#### Your task:
For this exercise, write out the full listing that follows exactly and skip its pictures.

** Opening Data shown block **

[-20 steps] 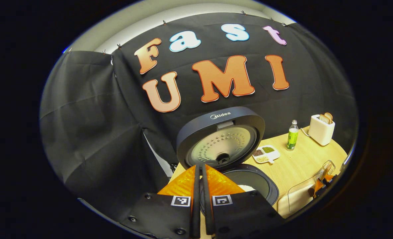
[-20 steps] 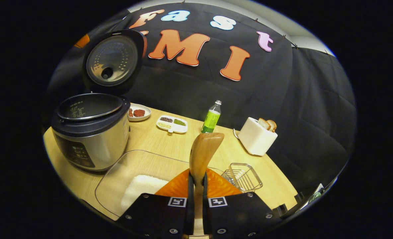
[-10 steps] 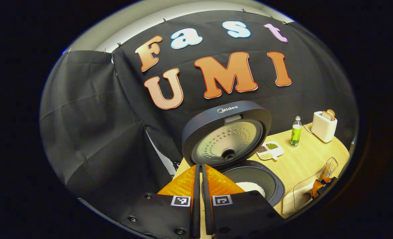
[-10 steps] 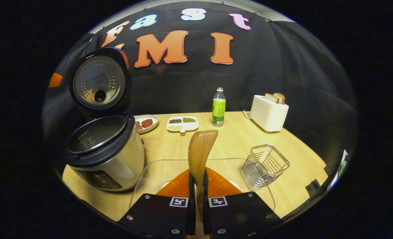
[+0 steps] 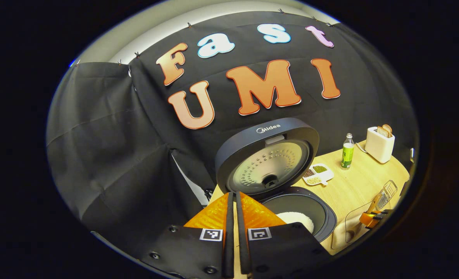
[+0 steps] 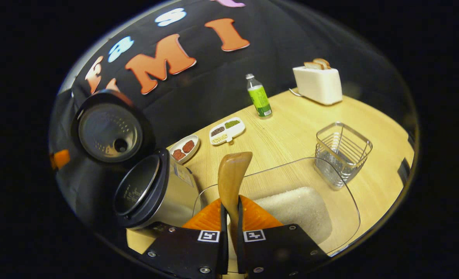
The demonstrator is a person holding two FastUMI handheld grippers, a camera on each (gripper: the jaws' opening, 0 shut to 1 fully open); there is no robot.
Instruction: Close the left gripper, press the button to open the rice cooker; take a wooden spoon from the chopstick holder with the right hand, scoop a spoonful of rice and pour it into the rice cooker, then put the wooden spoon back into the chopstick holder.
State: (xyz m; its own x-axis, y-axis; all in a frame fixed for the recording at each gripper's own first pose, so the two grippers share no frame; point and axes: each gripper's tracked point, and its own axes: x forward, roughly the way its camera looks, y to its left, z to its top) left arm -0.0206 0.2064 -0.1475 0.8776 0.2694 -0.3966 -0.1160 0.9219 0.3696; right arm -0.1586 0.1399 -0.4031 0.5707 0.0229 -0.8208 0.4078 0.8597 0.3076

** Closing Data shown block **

#### The answer:
[-20 steps] 
[-20 steps] 
[-10 steps] 
[-10 steps] 
[+0 steps] 
[+0 steps] 
The demonstrator is a person holding two FastUMI handheld grippers, a camera on each (gripper: the jaws' opening, 0 shut to 1 fully open); there is no robot.
Instruction: Close the left gripper, press the button to open the rice cooker; take a wooden spoon from the chopstick holder with the right hand, scoop a spoonful of rice and pour it into the rice cooker, then put the wooden spoon back into the chopstick holder.
State: (xyz m; its own x-axis, y-axis; all in a frame fixed for the recording at each gripper's own first pose, so the two grippers share no frame; point and axes: each gripper's tracked point, and its own axes: x forward, roughly the way its camera looks, y to its left, z to its top) left arm -0.0206 0.2064 -0.1475 0.8776 0.2694 -0.3966 -0.1160 0.9219 0.3696; right arm -0.1586 0.1399 -0.4031 0.5707 0.0229 -0.8208 0.4078 0.8597 0.3076

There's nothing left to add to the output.